Problem =>
Look through the material below. Copy every line with the string "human" in it.

Stored data =>

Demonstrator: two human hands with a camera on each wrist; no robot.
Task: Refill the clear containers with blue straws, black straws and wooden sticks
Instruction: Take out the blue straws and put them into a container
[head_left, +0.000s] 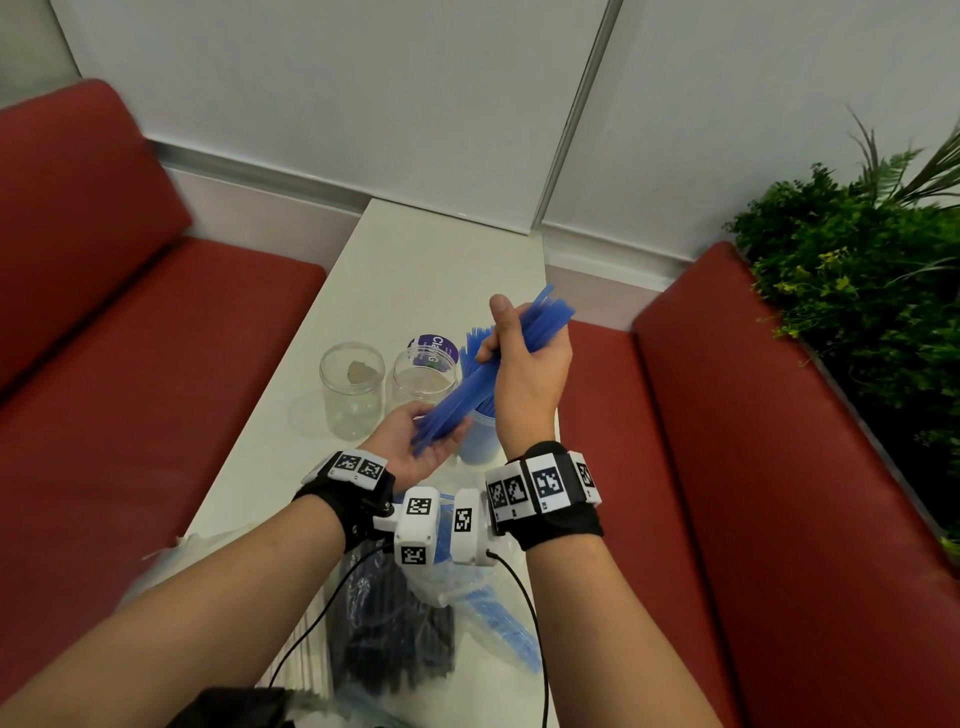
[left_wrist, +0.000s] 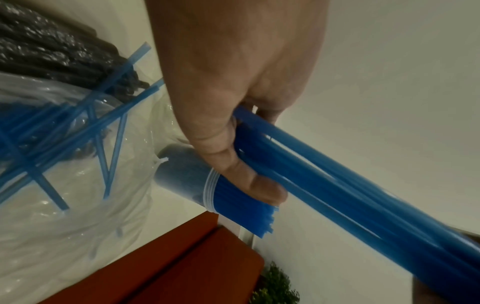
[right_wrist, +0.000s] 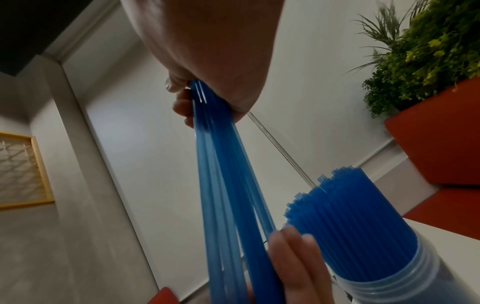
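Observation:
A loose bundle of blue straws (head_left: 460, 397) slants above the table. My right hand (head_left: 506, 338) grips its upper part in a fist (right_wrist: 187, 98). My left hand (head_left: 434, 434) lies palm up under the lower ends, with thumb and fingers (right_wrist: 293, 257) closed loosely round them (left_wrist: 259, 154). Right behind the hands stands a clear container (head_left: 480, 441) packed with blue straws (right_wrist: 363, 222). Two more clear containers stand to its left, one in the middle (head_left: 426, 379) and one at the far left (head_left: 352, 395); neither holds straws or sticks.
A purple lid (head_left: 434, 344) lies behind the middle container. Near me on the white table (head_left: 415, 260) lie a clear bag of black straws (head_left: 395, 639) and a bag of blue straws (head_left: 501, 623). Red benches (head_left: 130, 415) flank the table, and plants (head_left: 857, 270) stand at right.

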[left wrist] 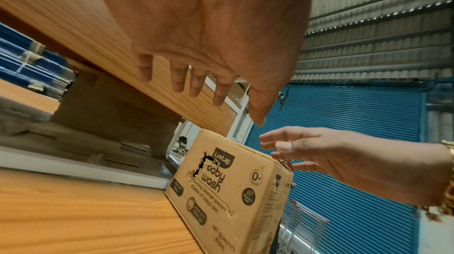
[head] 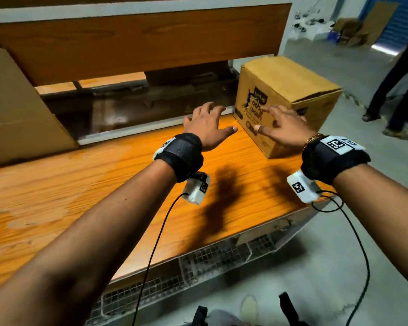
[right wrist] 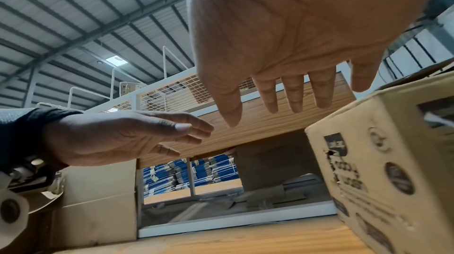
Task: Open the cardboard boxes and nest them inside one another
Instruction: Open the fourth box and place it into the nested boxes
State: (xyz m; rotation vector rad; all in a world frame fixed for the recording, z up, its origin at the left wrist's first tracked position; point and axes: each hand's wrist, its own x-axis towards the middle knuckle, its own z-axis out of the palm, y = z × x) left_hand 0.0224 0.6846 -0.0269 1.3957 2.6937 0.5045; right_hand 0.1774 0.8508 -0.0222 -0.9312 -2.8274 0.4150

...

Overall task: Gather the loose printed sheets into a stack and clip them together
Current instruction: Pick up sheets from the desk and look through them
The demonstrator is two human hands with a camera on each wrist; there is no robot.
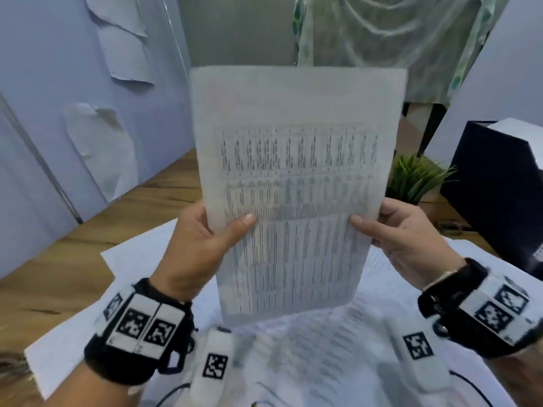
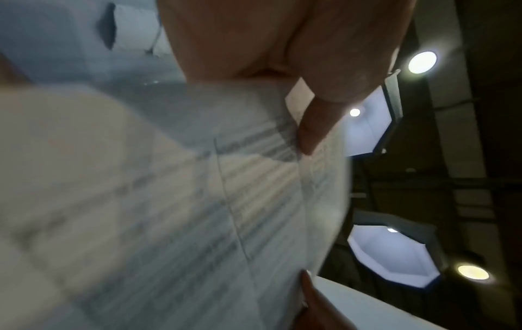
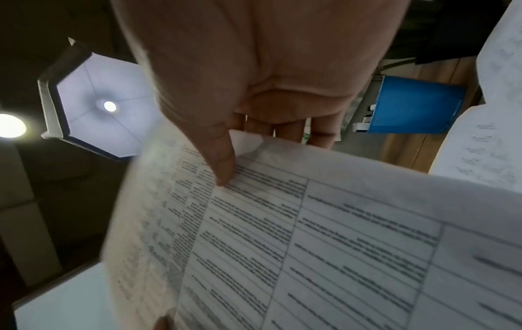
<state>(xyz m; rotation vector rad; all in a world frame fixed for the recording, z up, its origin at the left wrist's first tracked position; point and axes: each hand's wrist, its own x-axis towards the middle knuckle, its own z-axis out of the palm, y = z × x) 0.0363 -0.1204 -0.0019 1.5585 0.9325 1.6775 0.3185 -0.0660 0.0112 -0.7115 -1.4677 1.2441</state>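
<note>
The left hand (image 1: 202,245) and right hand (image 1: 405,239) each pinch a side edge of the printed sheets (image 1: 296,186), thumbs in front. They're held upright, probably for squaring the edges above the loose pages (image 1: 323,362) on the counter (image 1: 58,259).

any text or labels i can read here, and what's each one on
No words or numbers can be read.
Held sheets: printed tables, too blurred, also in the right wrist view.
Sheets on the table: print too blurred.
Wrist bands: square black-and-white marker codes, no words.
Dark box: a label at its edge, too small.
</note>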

Exercise response =>
Demonstrator: two human hands with a camera on each wrist; no robot.
The demonstrator is two human hands with a camera on each wrist; there is no robot.

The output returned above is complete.